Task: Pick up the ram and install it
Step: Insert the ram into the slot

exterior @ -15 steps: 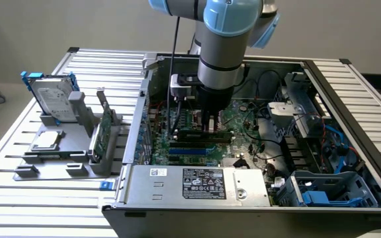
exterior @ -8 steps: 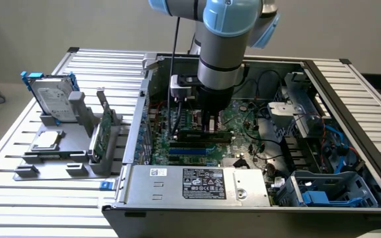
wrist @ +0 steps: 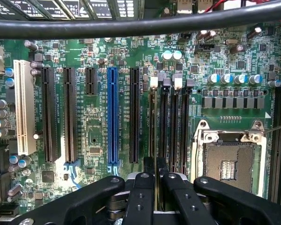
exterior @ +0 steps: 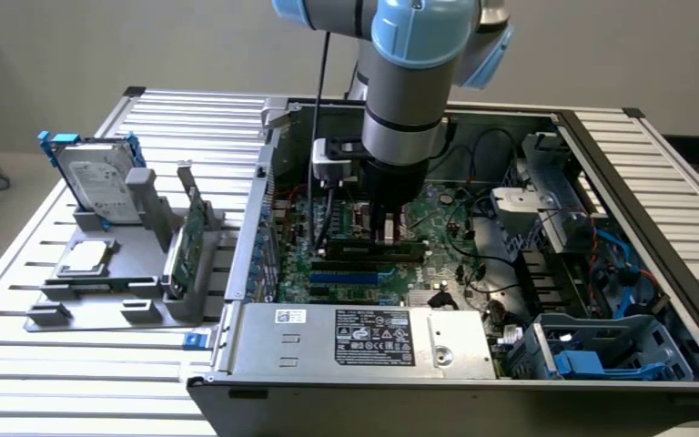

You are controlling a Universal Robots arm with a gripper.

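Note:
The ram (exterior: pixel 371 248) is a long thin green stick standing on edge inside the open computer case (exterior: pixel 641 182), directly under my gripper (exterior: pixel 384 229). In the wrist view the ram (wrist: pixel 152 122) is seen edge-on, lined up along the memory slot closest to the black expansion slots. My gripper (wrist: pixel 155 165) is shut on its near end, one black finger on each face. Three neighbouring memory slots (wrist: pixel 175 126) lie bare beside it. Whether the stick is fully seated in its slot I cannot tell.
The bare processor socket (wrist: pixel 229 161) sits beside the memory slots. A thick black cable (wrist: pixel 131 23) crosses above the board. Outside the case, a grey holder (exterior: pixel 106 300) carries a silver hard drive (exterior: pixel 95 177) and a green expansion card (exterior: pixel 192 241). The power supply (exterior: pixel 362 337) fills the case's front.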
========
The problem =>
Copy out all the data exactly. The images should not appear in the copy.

Output =>
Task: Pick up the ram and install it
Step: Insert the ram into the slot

exterior @ -15 steps: 
exterior @ -8 steps: 
wrist @ +0 steps: 
exterior @ +0 steps: 

You are controlling a Universal Robots arm with a gripper.

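Note:
The ram (exterior: pixel 371 248) is a long thin green stick standing on edge inside the open computer case (exterior: pixel 641 182), directly under my gripper (exterior: pixel 384 229). In the wrist view the ram (wrist: pixel 152 122) is seen edge-on, lined up along the memory slot closest to the black expansion slots. My gripper (wrist: pixel 155 165) is shut on its near end, one black finger on each face. Three neighbouring memory slots (wrist: pixel 175 126) lie bare beside it. Whether the stick is fully seated in its slot I cannot tell.
The bare processor socket (wrist: pixel 229 161) sits beside the memory slots. A thick black cable (wrist: pixel 131 23) crosses above the board. Outside the case, a grey holder (exterior: pixel 106 300) carries a silver hard drive (exterior: pixel 95 177) and a green expansion card (exterior: pixel 192 241). The power supply (exterior: pixel 362 337) fills the case's front.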

The output requires nothing else.